Before you start, make sure you have performed the following tasks:

  • Enable the Google Kubernetes Engine API.
  • Enable Google Kubernetes Engine API
  • If you want to use the Google Cloud CLI for this task, install and then initialize the gcloud CLI. If you previously installed the gcloud CLI, get the latest version by running gcloud components update.
  • Ensure that you have an existing Standard cluster with running workloads.
  • Ensure that you have an Autopilot cluster with no workloads to perform dry-runs. To create a new Autopilot cluster, see Create an Autopilot cluster.

Run a pre-flight check on your Standard cluster

The Google Cloud CLI and the Google Kubernetes Engine API provide a pre-flight check tool that validates the specifications of your running Standard workloads to identify incompatibilities with Autopilot clusters. This tool is available in GKE version 1.26 and later.

  • To use this tool on the command-line, run the following command:
gcloud container clusters check-autopilot-compatibility CLUSTER_NAME

Replace CLUSTER_NAME with the name of your Standard cluster. Optionally, add --format=json to this command to get the output in a JSON file.

The output contains findings for all your running Standard workloads, categorized and with actionable recommendations to ensure compatibility with Autopilot, where applicable. The following table describes the categories:

Pre-flight tool results
Passed The workload will run as expected with no configuration needed for Autopilot.
Passed with optional configuration

The workload will run on Autopilot, but you can make optional configuration changes to optimize the experience. If you don't make configuration changes, Autopilot applies a default configuration for you.

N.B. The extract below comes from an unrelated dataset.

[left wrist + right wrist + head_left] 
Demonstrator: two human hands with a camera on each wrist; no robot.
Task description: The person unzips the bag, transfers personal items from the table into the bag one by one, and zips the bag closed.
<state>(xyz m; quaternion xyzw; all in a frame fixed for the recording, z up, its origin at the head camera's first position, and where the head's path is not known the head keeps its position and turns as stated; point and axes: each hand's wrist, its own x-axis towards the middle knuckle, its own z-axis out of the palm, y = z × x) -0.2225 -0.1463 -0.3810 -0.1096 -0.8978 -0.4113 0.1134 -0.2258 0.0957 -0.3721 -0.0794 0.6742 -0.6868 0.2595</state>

For example, if your workload was running on N2 machines in Standard mode, GKE applies the general-purpose compute class for Autopilot. You can optionally modify the workload to request the Balanced compute class, which is backed by N2 machines.

Additional configuration required

The workload won't run on Autopilot unless you make a configuration change.

For example, consider a container that uses the NET_ADMIN capability in Standard. Autopilot drops this capability by default for improved security, so you'll need to enable NET_ADMIN on the cluster before you deploy the workload.

Incompatibility

The workload won't run on Autopilot because it uses functionality that Autopilot doesn't support.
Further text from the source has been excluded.